Mein Schreiben. Täglich.

Teilen Sie mit mir unbeschwerte und schwere Gedanken in Prosa oder Lyrik und versuchen Sie, Grau in Blau zu verwandeln - unter welchem Himmel auch immer.

Mir fällt das oft selbst schwer genug...


Auf Manipulation folgt am Ende nur Frustration

∞  17 November 2013, 22:54

Es war eine Bombe, als klar wurde, dass Banken den LIBOR manipuliert hatten – Banken steuerten den Index, nachdem sich die Zinsen richteten, die weltweit gezahlt oder geschuldet wurden – das war besser und einträglicher als jedes geschaffene Kartell.


istockphoto.com/RBFried: “Strategy”

Schon damals musste man eigentlich zum Schluss kommen: Wenn Ungeheuerlichkeiten und Skrupellosigkeiten dieser Grössenordnung möglich waren und gezielt versucht wurden, dann konnte das ja kaum der Einzelfall sein, der – dem gerechten Gott sei Dank – prompt auch aufgeflogen war. Und schon bald wurde deutlich: Manipulationen gleicher Art gab es auch für Währungsindexe im Devisenhandel. Von den Tricksereien mit Papieren von faulen Hypotheken ganz zu schweigen. Die Justiz hinkt dabei immer hinterher. Etwas zynisch könnte man zwar feststellen, dass sie nun viel praktische Erfahrung gewinnt und daher der Rückstand auf die Überltäter kleiner und das Verständnis für die Systeme grösser wird. Faktisch aber ist es so, dass praktisch alle diese Vorgänge in Vergleichen zivilrechtlich beigelegt werden: Damit bleibt der grossen Öffentlichkeit die letzte Gewissheit über die Schamlosigkeit und Raffinesse der Götter in Anzügen verborgen, die Firmen behalten jenen Rest an Reputation, der ihnen das weitere Geschäft möglich macht, und die Angestellten und Teilhaber, Partner und Beiräte, welche das Spiel gespielt haben, werden womöglich nicht mal ausgewechselt. Und wenn schon, dann ist das Interesse an ihrem Wissen anderswo willkommen – eine Stigmatisierung gibt es nicht, schon gar nicht durch die Branche, welche längst jede Moral verloren hat, im Bewusstsein, zu wichtig zu sein, um wirklich gestoppt zu werden.
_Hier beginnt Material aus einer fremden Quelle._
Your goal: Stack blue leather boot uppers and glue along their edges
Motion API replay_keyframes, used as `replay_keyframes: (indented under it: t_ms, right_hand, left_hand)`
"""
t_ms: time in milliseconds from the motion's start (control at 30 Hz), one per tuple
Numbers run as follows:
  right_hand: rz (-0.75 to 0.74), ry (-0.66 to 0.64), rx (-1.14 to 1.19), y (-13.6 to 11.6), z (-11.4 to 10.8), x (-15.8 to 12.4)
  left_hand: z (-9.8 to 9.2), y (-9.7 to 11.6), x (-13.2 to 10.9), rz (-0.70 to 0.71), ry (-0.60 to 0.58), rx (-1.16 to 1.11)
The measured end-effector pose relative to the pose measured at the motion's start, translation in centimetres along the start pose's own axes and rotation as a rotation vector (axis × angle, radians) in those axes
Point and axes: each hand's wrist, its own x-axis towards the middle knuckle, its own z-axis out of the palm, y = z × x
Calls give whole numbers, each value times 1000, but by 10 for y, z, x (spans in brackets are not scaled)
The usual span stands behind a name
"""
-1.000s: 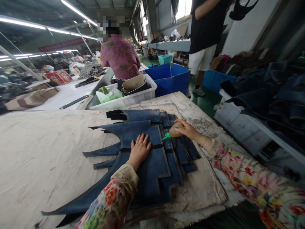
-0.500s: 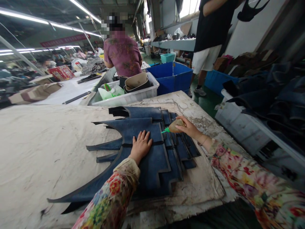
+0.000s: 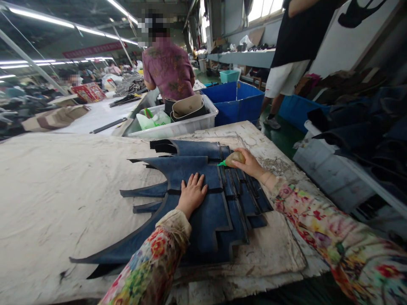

Es gibt, so die Lehre, immer die ganz Mächtigen, der am Ende mehr oder weniger von eigenen Gnaden an den Schräubchen dreht, nach welchen dann wir alle zu funktionieren haben: Als Sparer, Hypothekenschuldner, private Kreditnehmer oder Unternehmer mit Businessplänen. Und es ist längst deutlich, dass so etwas wie persönliche Verantwortung unter Managern der Finanzindustrie kaum mehr zu finden ist: Ganz oben schmiert man das System, ohne das niemand auskommen will und kann: Die Staaten, die alle nicht in der Lage sind, den eigenen Bürgern wirklich harte Zeiten proaktiv aufzubürden, um die Lebensgrundlage der nächsten Generationen zu sichern, verschulden sich laufend weiter und sind längst vom billigen Geld der Zentralbanken abhängig, weil schon kleine Korrekturen so viel mehr Mittel für die Schuldentilgung nötig machen würden, dass die Haushalte komplett aus dem Ruder laufen würden. Und wir Privaten verhalten uns ja genau so. Wollen wir Sparen, können wir uns selbst vorhalten, dass wir im Fall eines Bailouts unserer Bank mit unseren Einlagen bei ihr untergehen. Das ist alles ganz im Sinne des Irrsinns des Systems, an dessen Gängelband die Politik längst angekettet ist.

Und darum stumpfen wir ab. Und nehmen einfach noch zur Kenntnis, dass die globalen Investmentbanken rund 100 Milliarden für Vergleiche zahlen dürften, die für die eingangs erwähnten Tricksereien vereinbart werden. Alles am Ende nur eine Frage der Bilanz: Müssen mehr Rückstellungen dafür gebildet werden, braucht die Bank Y mehr Eigenkapital? Von mehr Moral ist, wie gesagt, nie die Rede. Das ist etwas für Naive, für die Occupy-Bewegung, die längst ihre Zelte weggeräumt hat oder verscheucht worden ist.